Vés al contingut

Extraordinary BioMed Seminar: Single-cell and single-molecule computational epigenomics


Organizer: IRB BioMed Seminars

Date: Wednesday 10 January 2024, 12:00h
Place: Auditorium, PCB

Speaker: Maria Colomé-Tatché, PhD. Biomedical Center, Faculty of Medicine, Ludwig Maximilian University Munich and Institute of Computational Biology, Helmholtz Center Munich.

Title: "Single-cell and single-molecule computational epigenomics"

Host: Dr. Núria López Bigas, Group Leader - Biomedical Genomics Laboratory- IRB Barcelona - Cancer Science Programme.

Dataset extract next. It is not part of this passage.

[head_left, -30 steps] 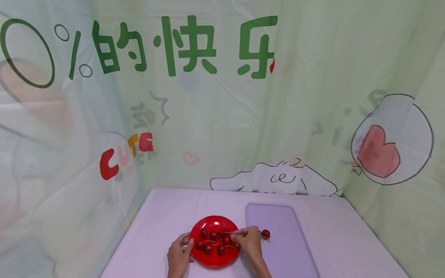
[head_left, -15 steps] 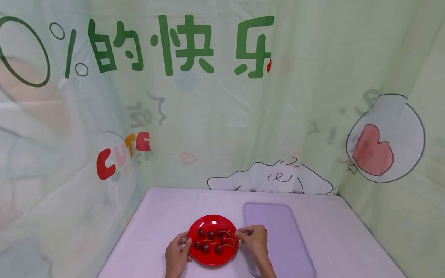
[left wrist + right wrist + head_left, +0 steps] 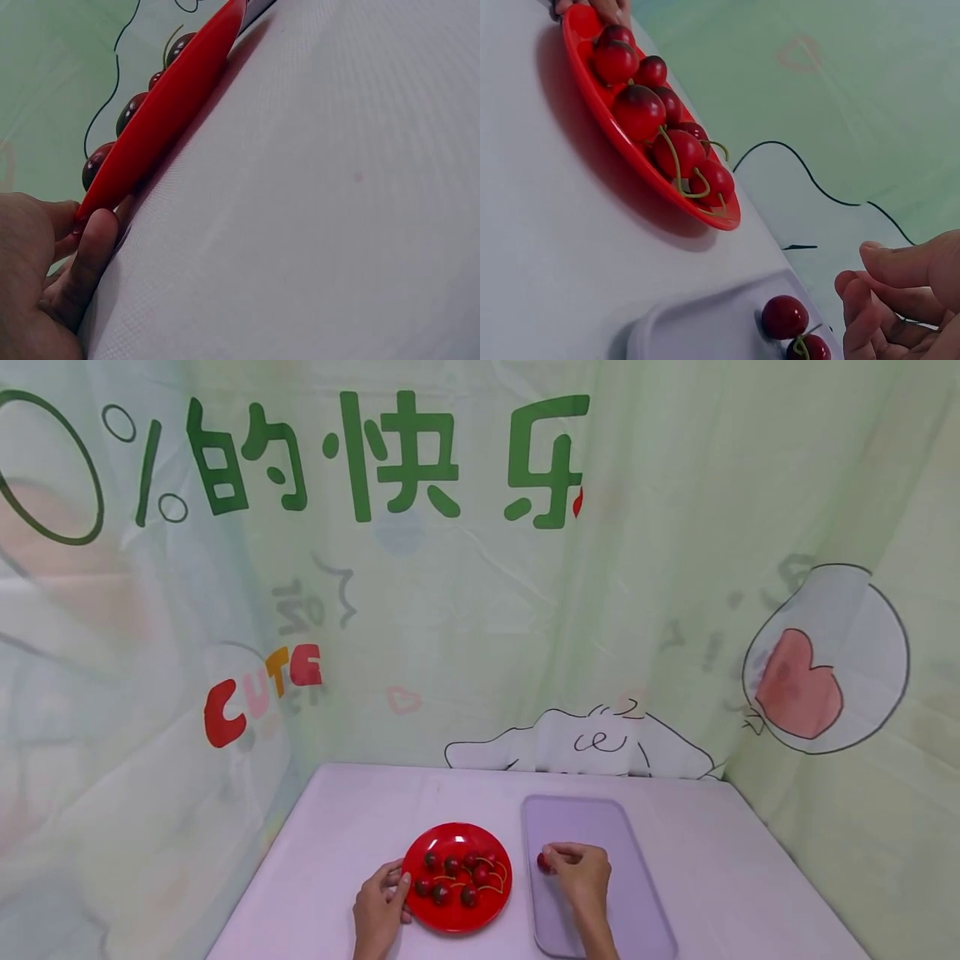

Recent breakthroughs in high-throughput sequencing of single cells are revolutionizing the biological and biomedical sector. Among the different -omics layers that can be measured at the single-cell level, single-cell epigenomic measurements present a rich layer of regulatory information that stands between the genome and the transcriptome. These measurements can be obtained for large heterogeneous samples of single cells to profile tissues, organs and whole organisms, and to study dynamic processes like cellular differentiation, reprogramming or cancer evolution. These data types provide an unprecedented level of measurement resolution.
In this talk I will discuss how single-cell ATAC-seq and single-cell DNA methylation data can be used to study cell identity [1,2]. I will introduce and compare multiple feature space constructions for epigenetic data analysis and show the feasibility of common clustering, dimension reduction, batch integration and trajectory learning techniques for both single-cell DNA methylation data and scATAC-seq data.
Studying single-cell DNA methylation heterogeneity using single-cell DNA methylation measurements is however complicated, as experimental protocols are costly and difficult to implement. I will present an alternative strategy, which involves minION sequencing combined with deconvolution of single-molecule methylation signals to reconstruct cell-type methylation profiles. I will show how, using this method, it is possible to deconvolve the methylomes of different cell types from an in-silico mix of cells.
Another level of genomic information that can be extracted from single-cell data are single-cell copy number variations (CNVs). I will present a novel algorithm, epiAneufinder [3], which exploits the read count information from scATAC-seq data to extract genome-wide CNVs for individual single-cells, and I will show how the obtained CNVs are comparable to the ones obtained from single-cell whole genome sequencing data. Thanks to epiAneufinder it is therefore possible to add a relevant extra layer of genomic information, namely single-cell copy number variation, to every scATAC-seq dataset without the need of additional experiments.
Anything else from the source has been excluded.